Since November, the regional transit department has approved the playing of classical music in an effort to ward off the kind of crimes that happen when people just hang around.

A bill making its way through the Oregon Legislature would expand the program to all light rail stops in Clackamas, Washington and Multnomah counties deemed high-crime areas by police or residents.

“Classical music” in this case means opera, chamber music, choral pieces and music requiring a full orchestra. {snip}

“L’amour! L’amour! L’amour! L’amour!” bellowed the mezzo-soprano from a speaker boxed by metal bars. On the platform, one gentleman who looked to be in his 20s, decked head to waist in bright red, looked up at the speaker, then looked away.

He boarded the train, as did the rest of the platform.

“There’s no one that just hangs around,” said Scott Nielsen, who has met the train at the stop for 18 months. Before the music “they wouldn’t get on the train, that’s how you’d know they were (loitering).”


The whole project was brought to Portland by police Lt. John Scruggs, a stats-happy former neighborhood sergeant who heard of the program working in other cities and thought it was worth a try.

“Here’s the thing,” he said. “It’s crime prevention through environmental design. If you put rose bushes in front of your bedroom window, the burglar is less likely to break in through that window because they don’t want to get cut up.”

To Scruggs, changing the music is changing the audio environment. “Eighteen-to-25-year-olds are not the big ones into classical music because it’s not cool.”


{snip} In West Palm Beach, Fla., in the summer of 2001 police gave a similar program a chance at an abandoned building on a blighted street corner near downtown.


Not everyone’s experience has been negative.

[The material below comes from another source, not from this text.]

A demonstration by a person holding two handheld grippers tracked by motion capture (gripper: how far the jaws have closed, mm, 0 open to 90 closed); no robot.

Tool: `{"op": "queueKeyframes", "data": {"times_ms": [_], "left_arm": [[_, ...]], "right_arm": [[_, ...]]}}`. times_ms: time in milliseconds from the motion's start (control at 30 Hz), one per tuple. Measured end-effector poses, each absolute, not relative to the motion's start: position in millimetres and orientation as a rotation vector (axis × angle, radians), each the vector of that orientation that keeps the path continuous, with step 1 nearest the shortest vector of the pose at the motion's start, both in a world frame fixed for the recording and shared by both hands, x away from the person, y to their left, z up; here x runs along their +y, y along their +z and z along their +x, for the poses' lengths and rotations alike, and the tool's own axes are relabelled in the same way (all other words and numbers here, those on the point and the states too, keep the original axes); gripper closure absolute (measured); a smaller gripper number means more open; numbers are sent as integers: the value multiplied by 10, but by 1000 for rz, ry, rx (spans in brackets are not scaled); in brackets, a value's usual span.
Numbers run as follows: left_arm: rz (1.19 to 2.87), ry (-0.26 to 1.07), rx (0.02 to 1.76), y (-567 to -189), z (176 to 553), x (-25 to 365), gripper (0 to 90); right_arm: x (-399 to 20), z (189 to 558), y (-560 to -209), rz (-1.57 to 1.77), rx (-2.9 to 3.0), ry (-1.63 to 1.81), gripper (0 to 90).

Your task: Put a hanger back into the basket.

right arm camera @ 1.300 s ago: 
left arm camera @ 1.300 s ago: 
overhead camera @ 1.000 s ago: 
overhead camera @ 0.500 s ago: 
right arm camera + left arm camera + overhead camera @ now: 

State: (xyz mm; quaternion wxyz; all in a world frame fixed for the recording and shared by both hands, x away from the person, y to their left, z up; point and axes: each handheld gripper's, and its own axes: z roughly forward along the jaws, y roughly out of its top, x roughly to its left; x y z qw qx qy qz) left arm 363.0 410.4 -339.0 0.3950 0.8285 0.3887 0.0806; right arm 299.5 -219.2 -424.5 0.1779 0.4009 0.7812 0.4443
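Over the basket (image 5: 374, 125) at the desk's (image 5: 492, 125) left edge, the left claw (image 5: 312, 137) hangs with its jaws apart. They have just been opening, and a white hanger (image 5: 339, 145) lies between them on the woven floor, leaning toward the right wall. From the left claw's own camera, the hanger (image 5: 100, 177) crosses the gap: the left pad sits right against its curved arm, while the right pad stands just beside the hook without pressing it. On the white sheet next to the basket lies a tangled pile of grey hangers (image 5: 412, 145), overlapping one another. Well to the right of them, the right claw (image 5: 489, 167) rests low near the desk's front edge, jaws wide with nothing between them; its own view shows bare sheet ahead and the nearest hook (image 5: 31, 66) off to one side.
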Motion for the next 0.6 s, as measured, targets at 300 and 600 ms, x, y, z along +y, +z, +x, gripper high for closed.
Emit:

Though the police don’t monitor the effort at World Wine and Liquors in Sacramento, Calif., Hakim Singh said playing classical music at high volumes has sent loiterers scattering–and kept them away for more than three years.

“You hear that?” he said, lifting his phone to a speaker that at that moment was broadcasting screeching, discordant tones of a violin. “Nobody outside.”

Crime theorists haven’t reached a consensus on whether such environmental changes actually deter crime or just push it down the block.